EXERCISE INSTRUCTIONS: What is needed here is an exact copy of all the data.

(COLLECTED DATA)

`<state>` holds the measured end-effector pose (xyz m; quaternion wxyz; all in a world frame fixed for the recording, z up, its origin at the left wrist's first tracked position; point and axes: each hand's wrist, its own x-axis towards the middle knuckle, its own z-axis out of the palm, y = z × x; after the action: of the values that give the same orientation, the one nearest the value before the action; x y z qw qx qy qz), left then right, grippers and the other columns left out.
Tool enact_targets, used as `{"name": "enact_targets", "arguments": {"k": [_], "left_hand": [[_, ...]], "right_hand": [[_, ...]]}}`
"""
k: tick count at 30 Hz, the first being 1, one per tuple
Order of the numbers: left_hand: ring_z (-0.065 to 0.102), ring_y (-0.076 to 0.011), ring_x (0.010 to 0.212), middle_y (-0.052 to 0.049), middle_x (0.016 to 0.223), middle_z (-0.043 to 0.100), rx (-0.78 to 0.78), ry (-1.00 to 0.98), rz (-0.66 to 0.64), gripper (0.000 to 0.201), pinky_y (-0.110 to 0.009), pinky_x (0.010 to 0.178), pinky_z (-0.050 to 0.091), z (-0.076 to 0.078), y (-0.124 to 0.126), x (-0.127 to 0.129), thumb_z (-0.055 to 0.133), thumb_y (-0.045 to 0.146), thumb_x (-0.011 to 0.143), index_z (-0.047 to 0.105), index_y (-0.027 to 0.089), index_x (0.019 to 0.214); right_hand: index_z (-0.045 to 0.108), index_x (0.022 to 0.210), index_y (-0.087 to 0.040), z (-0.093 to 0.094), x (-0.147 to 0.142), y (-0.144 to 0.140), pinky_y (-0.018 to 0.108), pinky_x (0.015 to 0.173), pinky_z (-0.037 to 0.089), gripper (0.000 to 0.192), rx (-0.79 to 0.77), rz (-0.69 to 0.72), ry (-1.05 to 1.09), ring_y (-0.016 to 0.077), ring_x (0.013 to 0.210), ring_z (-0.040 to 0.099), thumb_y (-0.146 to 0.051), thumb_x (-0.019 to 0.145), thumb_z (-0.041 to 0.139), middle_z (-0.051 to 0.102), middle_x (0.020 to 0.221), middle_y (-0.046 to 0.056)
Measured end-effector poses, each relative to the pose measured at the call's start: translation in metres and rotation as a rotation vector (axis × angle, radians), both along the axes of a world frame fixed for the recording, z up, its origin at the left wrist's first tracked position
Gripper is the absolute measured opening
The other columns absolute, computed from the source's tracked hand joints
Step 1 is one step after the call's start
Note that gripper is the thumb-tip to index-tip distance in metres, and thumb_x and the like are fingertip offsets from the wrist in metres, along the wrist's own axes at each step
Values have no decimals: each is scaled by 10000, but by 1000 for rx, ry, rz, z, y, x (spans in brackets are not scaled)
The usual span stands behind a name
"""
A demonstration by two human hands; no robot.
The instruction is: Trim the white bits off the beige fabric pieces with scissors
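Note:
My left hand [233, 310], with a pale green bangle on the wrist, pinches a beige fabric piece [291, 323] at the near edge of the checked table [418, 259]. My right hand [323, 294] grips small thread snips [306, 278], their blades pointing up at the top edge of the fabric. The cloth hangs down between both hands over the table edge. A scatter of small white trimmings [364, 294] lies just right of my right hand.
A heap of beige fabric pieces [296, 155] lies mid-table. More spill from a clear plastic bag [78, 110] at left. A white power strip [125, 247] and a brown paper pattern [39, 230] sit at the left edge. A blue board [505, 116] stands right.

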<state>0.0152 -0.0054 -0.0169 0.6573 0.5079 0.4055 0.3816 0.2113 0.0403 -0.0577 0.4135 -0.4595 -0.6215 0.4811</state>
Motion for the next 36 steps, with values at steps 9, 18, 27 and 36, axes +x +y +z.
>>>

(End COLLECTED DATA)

SOLUTION TO THIS TASK:
`<state>` holds the measured end-effector pose (xyz m; quaternion wxyz; all in a world frame fixed for the recording, z up, its origin at the left wrist's first tracked position; point and axes: each hand's wrist, its own x-axis towards the middle knuckle, its own z-axis out of the palm, y = z × x; after the action: of the values that give the same orientation, the one nearest the value before the action; x y z qw qx qy qz), left then right, grippers and the other columns left out.
Tool enact_targets, used as `{"name": "enact_targets", "arguments": {"k": [_], "left_hand": [[_, ...]], "right_hand": [[_, ...]]}}`
"""
k: tick count at 30 Hz, the first being 1, one per tuple
Order of the numbers: left_hand: ring_z (-0.065 to 0.102), ring_y (-0.076 to 0.011), ring_x (0.010 to 0.212), middle_y (-0.052 to 0.049), middle_x (0.016 to 0.223), middle_z (-0.043 to 0.100), rx (-0.78 to 0.78), ry (-1.00 to 0.98), rz (-0.66 to 0.64), gripper (0.000 to 0.201), pinky_y (-0.110 to 0.009), pinky_x (0.010 to 0.178), pinky_z (-0.050 to 0.091), z (-0.076 to 0.078), y (-0.124 to 0.126), x (-0.127 to 0.129), thumb_z (-0.055 to 0.133), thumb_y (-0.045 to 0.146), thumb_x (-0.011 to 0.143), index_z (-0.047 to 0.105), index_y (-0.027 to 0.089), index_x (0.019 to 0.214); right_hand: index_z (-0.045 to 0.108), index_x (0.022 to 0.210), index_y (-0.087 to 0.040), z (-0.093 to 0.094), x (-0.147 to 0.142), y (-0.144 to 0.140), pinky_y (-0.018 to 0.108), pinky_x (0.015 to 0.173), pinky_z (-0.037 to 0.089), gripper (0.000 to 0.192), rx (-0.79 to 0.77), rz (-0.69 to 0.72), ry (-1.05 to 1.09), ring_y (-0.016 to 0.077), ring_x (0.013 to 0.210), ring_z (-0.040 to 0.099), thumb_y (-0.146 to 0.051), thumb_x (-0.019 to 0.145), thumb_z (-0.041 to 0.139), middle_z (-0.051 to 0.102), middle_x (0.020 to 0.221), middle_y (-0.046 to 0.056)
Measured end-effector poses, each relative to the pose measured at the call's start: translation in metres and rotation as a rotation vector (axis × angle, radians), both along the axes of a world frame fixed for the recording, z up, its origin at the left wrist's first tracked position
Gripper is the absolute measured opening
The other columns absolute, computed from the source's tracked hand joints
Step 1 is one step after the call's start
Note that gripper is the thumb-tip to index-tip distance in metres, and thumb_x and the like are fingertip offsets from the wrist in metres, along the wrist's own axes at each step
Values have no decimals: each is scaled by 10000, but by 1000 for rx, ry, rz, z, y, x (spans in brackets are not scaled)
The usual span stands behind a name
"""
A demonstration by two human hands; no robot.
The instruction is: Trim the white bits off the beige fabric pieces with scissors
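Note:
My left hand [233, 310], with a pale green bangle on the wrist, pinches a beige fabric piece [291, 323] at the near edge of the checked table [418, 259]. My right hand [323, 294] grips small thread snips [306, 278], their blades pointing up at the top edge of the fabric. The cloth hangs down between both hands over the table edge. A scatter of small white trimmings [364, 294] lies just right of my right hand.
A heap of beige fabric pieces [296, 155] lies mid-table. More spill from a clear plastic bag [78, 110] at left. A white power strip [125, 247] and a brown paper pattern [39, 230] sit at the left edge. A blue board [505, 116] stands right.
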
<state>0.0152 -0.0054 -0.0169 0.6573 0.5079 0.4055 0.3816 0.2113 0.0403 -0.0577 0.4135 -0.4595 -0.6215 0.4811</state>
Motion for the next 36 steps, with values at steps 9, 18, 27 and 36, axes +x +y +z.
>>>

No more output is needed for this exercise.